Will
Italy, Israel and Egypt Benefit From Congo's Hydro Power At
The Expense Of The Congolese People?
As high-level representatives from governments,
top-level executives from major energy companies, and leading
business and financial institutions met this week to discuss
the $80 billion Grand Inga dam project, the meetings were
marked by the absence of African civil society from the planning
process.
The central idea of the Grand Inga project is to harness
the Congo River's power to provide electricity to countries
such as Italy, Israel, Egypt, Nigeria, South Africa and purportedly
500 million Africans living in the dark. Once brought to fruition
(proposed completion date is 2020), Grand Inga would be the
most powerful hydro power in the World.
The enormous potential of the Congo River to light up the
African continent and export electricity to Southern Europe
and the Middle East is legendary.
Some Concerns of note regarding the project:
* No conversation has taken place with the Congolese people.

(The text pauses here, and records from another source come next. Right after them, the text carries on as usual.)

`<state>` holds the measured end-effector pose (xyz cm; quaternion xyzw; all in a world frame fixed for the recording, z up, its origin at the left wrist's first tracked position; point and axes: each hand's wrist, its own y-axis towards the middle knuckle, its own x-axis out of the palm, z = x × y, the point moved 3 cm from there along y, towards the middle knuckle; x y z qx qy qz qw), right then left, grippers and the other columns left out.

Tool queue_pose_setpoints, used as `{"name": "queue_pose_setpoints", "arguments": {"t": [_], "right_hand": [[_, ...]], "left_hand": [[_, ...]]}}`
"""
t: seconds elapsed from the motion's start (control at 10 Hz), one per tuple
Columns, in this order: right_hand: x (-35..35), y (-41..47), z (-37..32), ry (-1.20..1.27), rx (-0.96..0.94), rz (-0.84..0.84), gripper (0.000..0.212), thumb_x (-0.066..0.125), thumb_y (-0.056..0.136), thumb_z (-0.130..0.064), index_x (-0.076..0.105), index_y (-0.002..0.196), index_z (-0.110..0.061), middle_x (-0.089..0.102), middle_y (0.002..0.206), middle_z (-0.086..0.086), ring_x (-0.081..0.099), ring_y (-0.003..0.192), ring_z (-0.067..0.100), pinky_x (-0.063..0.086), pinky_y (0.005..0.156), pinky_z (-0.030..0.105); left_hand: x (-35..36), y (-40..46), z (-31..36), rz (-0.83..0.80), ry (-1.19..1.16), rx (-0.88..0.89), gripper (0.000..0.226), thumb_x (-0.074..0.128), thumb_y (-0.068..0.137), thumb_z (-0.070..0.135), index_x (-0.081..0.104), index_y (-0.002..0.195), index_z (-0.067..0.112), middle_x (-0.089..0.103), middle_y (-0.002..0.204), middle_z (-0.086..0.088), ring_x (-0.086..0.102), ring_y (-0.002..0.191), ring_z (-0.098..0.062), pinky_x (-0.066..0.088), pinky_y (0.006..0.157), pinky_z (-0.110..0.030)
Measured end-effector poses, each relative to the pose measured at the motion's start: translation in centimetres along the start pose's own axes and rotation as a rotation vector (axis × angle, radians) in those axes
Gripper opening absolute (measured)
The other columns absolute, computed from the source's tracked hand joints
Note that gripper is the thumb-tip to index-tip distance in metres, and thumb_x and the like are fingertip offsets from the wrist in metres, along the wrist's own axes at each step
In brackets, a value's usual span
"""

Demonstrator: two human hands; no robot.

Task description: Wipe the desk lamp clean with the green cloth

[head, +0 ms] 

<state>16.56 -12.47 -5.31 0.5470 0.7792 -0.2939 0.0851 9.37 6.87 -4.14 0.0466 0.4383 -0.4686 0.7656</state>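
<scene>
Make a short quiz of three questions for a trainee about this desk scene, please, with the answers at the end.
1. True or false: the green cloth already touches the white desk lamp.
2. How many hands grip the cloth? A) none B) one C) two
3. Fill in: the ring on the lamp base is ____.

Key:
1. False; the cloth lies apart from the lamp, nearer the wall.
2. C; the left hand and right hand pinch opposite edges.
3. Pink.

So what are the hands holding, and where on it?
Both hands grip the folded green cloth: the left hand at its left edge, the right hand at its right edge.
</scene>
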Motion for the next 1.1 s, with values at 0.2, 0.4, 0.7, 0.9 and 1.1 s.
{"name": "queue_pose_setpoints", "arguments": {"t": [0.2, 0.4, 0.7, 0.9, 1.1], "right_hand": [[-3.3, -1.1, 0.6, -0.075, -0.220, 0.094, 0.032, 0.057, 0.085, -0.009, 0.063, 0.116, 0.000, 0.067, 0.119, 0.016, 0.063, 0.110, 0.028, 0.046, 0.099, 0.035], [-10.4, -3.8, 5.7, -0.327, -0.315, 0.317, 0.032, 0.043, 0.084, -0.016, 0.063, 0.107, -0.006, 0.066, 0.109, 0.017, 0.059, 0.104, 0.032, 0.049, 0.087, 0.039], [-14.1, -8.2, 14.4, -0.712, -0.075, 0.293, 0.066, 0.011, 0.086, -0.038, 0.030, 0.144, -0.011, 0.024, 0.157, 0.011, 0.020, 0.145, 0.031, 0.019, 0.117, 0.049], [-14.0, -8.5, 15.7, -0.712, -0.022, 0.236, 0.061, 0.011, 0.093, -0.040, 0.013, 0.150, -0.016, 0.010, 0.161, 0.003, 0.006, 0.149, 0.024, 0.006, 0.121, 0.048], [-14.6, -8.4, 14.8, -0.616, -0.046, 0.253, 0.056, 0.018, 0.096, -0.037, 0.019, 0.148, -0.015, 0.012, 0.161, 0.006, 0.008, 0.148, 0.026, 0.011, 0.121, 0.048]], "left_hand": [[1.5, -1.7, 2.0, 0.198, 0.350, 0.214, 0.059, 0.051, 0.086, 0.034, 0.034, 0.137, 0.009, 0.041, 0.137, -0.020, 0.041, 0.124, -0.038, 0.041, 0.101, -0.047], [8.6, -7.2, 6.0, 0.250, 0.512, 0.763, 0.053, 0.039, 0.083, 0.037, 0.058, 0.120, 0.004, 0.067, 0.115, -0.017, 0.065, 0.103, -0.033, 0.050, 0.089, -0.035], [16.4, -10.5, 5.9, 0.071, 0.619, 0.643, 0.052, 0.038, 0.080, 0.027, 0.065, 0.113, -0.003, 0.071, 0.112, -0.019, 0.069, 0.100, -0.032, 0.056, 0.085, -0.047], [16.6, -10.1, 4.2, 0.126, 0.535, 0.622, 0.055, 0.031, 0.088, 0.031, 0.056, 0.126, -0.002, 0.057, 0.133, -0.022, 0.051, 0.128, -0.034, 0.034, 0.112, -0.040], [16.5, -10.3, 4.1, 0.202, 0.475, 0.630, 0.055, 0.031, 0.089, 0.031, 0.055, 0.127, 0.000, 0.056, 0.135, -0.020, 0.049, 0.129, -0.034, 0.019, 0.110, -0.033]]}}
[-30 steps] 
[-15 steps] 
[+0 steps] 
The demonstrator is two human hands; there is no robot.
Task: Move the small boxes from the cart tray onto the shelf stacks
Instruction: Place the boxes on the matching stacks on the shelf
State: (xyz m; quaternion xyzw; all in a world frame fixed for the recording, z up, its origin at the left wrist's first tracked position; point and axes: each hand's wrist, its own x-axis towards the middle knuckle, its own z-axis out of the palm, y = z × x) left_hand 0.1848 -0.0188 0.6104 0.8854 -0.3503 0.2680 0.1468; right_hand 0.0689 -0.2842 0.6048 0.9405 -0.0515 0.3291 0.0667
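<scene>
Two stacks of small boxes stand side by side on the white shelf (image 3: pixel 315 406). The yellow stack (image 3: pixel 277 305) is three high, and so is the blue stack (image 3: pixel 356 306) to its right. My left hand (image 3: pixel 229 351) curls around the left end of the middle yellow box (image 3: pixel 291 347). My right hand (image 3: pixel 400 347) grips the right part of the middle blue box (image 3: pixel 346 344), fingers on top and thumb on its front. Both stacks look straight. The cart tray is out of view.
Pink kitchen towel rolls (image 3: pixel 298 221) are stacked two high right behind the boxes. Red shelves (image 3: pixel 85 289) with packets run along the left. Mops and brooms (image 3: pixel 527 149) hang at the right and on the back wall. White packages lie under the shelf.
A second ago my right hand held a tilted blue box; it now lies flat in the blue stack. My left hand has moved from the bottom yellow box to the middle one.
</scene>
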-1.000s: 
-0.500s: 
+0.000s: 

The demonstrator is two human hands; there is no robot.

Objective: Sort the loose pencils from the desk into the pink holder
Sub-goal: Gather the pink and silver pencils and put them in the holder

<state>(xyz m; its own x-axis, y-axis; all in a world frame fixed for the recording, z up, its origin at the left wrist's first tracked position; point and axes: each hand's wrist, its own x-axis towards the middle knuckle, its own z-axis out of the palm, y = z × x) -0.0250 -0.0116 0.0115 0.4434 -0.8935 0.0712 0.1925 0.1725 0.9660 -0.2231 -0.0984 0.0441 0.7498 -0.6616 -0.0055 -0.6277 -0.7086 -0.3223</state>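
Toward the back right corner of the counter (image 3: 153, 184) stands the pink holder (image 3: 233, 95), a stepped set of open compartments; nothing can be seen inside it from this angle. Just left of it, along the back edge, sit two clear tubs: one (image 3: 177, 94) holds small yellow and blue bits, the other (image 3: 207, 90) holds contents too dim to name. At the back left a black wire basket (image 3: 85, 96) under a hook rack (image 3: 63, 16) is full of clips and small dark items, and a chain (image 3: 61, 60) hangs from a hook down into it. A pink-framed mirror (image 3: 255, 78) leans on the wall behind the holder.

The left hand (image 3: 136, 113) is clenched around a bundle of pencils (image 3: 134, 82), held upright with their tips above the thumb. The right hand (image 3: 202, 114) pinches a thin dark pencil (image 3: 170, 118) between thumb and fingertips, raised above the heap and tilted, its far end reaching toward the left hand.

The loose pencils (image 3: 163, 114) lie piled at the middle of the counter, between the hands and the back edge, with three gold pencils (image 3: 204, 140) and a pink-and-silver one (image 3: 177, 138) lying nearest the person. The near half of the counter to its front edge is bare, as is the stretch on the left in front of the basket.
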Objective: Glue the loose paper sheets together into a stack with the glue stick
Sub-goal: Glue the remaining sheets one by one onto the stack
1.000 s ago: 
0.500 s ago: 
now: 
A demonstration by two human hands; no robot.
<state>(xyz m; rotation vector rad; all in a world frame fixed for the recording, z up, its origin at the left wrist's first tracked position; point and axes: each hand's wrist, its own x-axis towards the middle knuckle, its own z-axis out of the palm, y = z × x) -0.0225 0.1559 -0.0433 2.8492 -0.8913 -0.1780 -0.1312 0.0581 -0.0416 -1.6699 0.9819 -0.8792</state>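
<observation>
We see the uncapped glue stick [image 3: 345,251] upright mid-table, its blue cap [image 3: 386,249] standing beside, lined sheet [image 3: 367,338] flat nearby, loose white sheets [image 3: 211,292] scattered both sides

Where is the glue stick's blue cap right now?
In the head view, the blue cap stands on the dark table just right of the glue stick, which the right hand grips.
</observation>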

* The displacement of local populations will occur.
* Negative impacts to local ecology and environment are ever
present.
* Potential saddling of the Congolese people with decades
of debt exists.
* Rural African populations will likely be left out.
* Like so many other projects regarding Congo and its enormous
wealth, the Grand Inga project planning process suffers from
a lack of transparency.
* The initial signs are that big business is poised to reap
super benefits from this project. Mining companies such as
BHP Billiton are poised realize great windfalls from the Grand
Inga project.
* Villagers living in the vicinity of the Grand Inga have
not benefited from the smaller Inga Dams (Inga I & II)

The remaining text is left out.